Guillermo del Toro and Mark Gustafson
Ewan McGregor, Gregory Mann, David Bradley, Christoph Waltz, Tilda Swinton, Finn Wolfhard, Ron Perlman, Tim Blake Nelson, Burn Gorman, Cate Blanchett and John Turturro
A father’s wish magically brings a wooden boy to life in Italy, giving him a chance to care for the child.
It’s been a long time in development, but this weekend Guillermo del Toro finally will be bringing his vision of Carlo Collodi tale of Pinocchio to audiences around the world on Netflix. Set in the 1930’s Italy, a time when the country was the rule of Benito Mussolini and the National Facist Party, we follow Master Geppetto, an Italian woodcarver who, after a tragic loss, who manages to carve a puppet from a pine tree. That night, a Wood Sprite gives life to the puppet who will we all know as Pinocchio.

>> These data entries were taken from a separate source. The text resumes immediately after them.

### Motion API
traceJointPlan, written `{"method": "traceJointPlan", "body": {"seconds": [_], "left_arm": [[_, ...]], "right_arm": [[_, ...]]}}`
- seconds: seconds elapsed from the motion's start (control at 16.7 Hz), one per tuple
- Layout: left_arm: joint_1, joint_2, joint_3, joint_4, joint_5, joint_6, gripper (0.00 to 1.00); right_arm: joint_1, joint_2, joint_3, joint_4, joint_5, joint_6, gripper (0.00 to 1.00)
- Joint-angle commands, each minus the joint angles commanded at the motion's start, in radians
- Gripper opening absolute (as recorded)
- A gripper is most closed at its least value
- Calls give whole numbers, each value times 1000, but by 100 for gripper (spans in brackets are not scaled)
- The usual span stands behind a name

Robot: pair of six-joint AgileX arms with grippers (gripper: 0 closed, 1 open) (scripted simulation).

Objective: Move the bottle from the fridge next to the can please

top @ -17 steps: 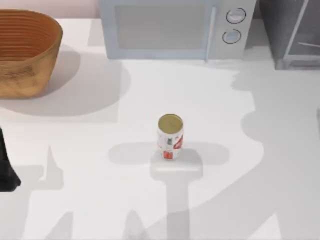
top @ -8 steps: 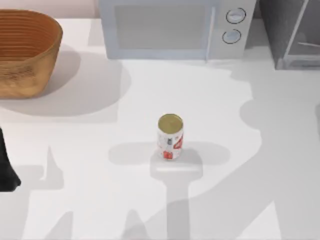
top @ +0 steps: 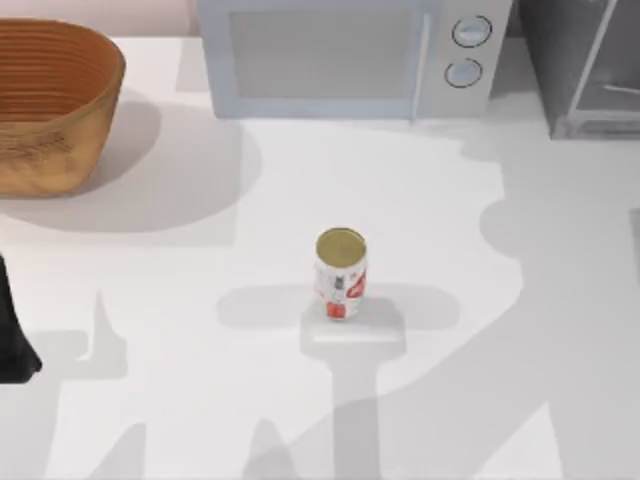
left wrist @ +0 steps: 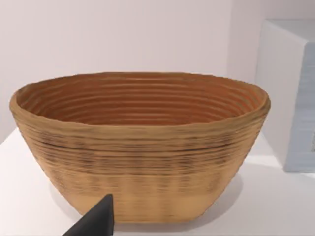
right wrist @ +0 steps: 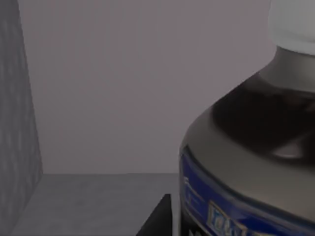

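Note:
The can (top: 341,271), white with red markings and a gold top, stands upright mid-table. The fridge (top: 580,60) is the grey cabinet at the back right corner. In the right wrist view I look into its grey inside (right wrist: 98,88), where the bottle (right wrist: 256,162) stands very close, with dark liquid, a blue label band and a white cap. A dark tip of my right gripper (right wrist: 158,216) sits just beside the bottle's lower body. My left arm (top: 15,330) is parked at the table's left edge, and my left gripper (left wrist: 96,221) faces the basket.
A woven brown basket (top: 50,100) stands at the back left. A light grey microwave (top: 350,55) with two round knobs stands at the back middle, next to the fridge. Open white tabletop (top: 180,300) surrounds the can.
The arm shadow on the table's right side has shifted a little. The can, basket and left arm have not moved.

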Motion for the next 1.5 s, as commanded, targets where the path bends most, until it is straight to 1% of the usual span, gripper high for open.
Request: {"method": "traceJointPlan", "body": {"seconds": [0.24,0.3,0.84,1.26,1.5], "left_arm": [[0,0,0,0,0,0,100],[0,0,0,0,0,0,100],[0,0,0,0,0,0,100],[0,0,0,0,0,0,100],[0,0,0,0,0,0,100]], "right_arm": [[0,0,0,0,0,0,2],[0,0,0,0,0,0,0],[-3,-5,1,-3,0,1,0],[-3,-108,38,-156,-1,3,0],[-3,-114,41,-160,-2,4,0]]}}
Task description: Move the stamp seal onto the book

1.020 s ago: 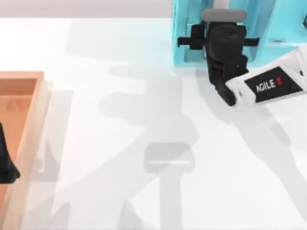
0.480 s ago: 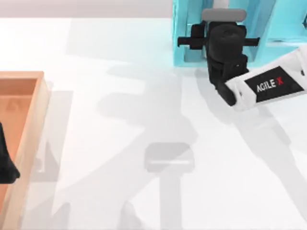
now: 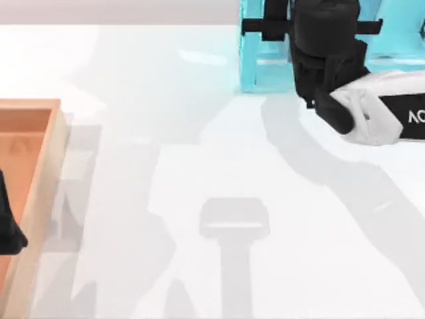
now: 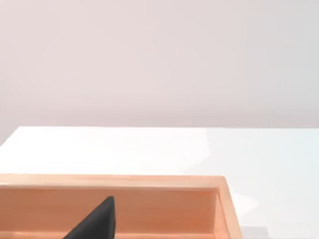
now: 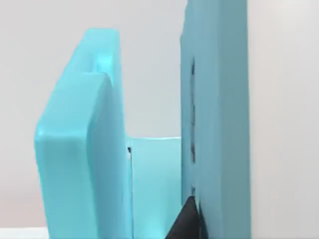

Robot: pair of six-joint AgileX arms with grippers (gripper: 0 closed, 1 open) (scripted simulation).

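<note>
The stamp seal and the book are out of view. My right gripper (image 3: 312, 16) is at the far right of the table, reaching over the lighter turquoise shelf unit (image 3: 250, 63). The black wrist hides what lies under it. In the right wrist view the shelf's upright turquoise panels (image 5: 215, 99) stand very close, with one dark fingertip (image 5: 187, 221) beside a panel. My left gripper (image 3: 8, 229) is parked at the table's left edge over a wooden tray (image 3: 46, 166).
The wooden tray's rim (image 4: 149, 181) runs along the left side, and a dark fingertip (image 4: 94, 224) of the left gripper pokes over it. The white table top (image 3: 199, 133) stretches between tray and shelf unit, crossed by grey shadows.
My right arm has moved away from the table's middle, farther over the shelf unit, and its shadow shifted with it. The left arm has not moved.
</note>
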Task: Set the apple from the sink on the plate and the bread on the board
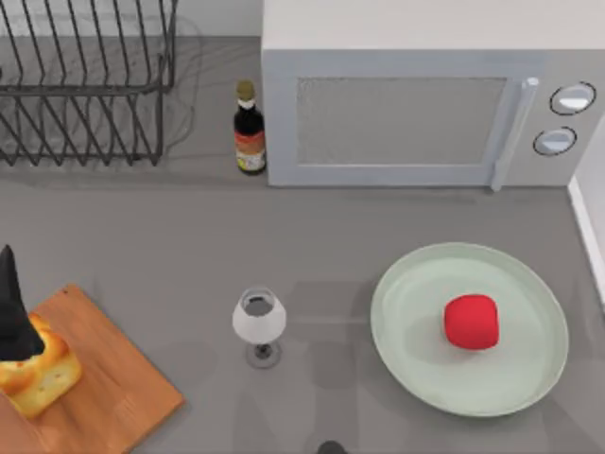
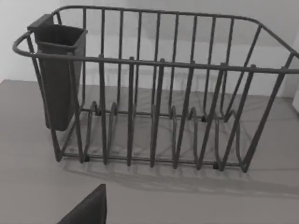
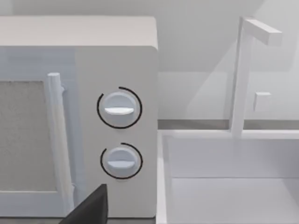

In the films first ten to fifteen minutes, del Toro and fellow co-director Mark Gustafson (a veteran stop-motion director, who also makes his directorial feature debut here), and fellow co-writer Patrick McHale, bring forth Collodi’s 19th Century tale into the period of the Great War and give us a glimpse into Geppetto’s life before the war as a ‘model citizen’, alongside his son Carlo. It gives us glimpse to the beautiful stop-motion animation on display, as well as how finely crafted the characters are that they bring to life. Make no mistake however that del Toro and McHale’s script wastes no time in telling audiences that this won’t be the cute tale of Pinocchio that you are used to, as tragedy befalls Geppetto and in one night, in a drunken rage, he chops down a pine tree and carves a wooden boy from it. This sequence in particular is sequenced in a way that I’m sure will have drawn comparison to Frankenstein and when the boy comes to life as Pinocchio, that sequence is also played out like a horror film.
While we do get the odd musical number now and then during the course of the film, del Toro and McHale focuses more on tackling a number of themes of loss, loneliness, life, death, and what lies beyond. The designs of the sets are wonderfully constructed, with particular attention to detail in the scale of the town that Geppetto resides at, to the carnival that Pinocchio ends up working at. Audiences familiar will notice a few changes to the tale that they know, with the Coachman character being replaced here by Podesta, a fascist government official who is keen on Pinocchio to be recruited as a soldier, forcing him to go to a military training camp. Also looking to use Pinocchio for their own benefit is ringmaster Count Volpe, who is looking to use him as an act for his own financial gain.
On a directorial, production and editing standpoint I can’t fault the film, it’s a technical marvel. I will say that a few things didn’t work for me: The songs in particular somewhat feel misplaced or just felt out of place. In some instances the middle act did feel to slightly drag, particularly with the carnival, it just felt repetitive. However, the film really comes together in the final act and if you feel that the film is lacking heart, then you’ll surely find it there. The following voice cast were particular standouts in this film. David Bradley gives a great performance as Geppetto, from doting father, to grief-stricken drunkard, to the imperfect father, he really sunk his teeth in the role and I really liked his portrayal of the character. As for Gregory Mann’s performance as the wooden boy with a soul, from his disobedience to his naive wonder to every little thing, he was really good in the role. Ewan McGregor shows a tremendous amount of gusto in the role as Sebastian J. Cricket, as he narrates the story, mentioning how he was set to write his memoirs until he is brought into the story of Pinocchio…as he happens to life in the pine tree that Geppetto would end up chopping down.
Guillermo del Toro’s Pinocchio is a wonderfully crafted piece of art from del Toro and Mark Gustafson, tackling themes of mature nature that you wouldn’t expect, yet in the end you can’t help but be moved by.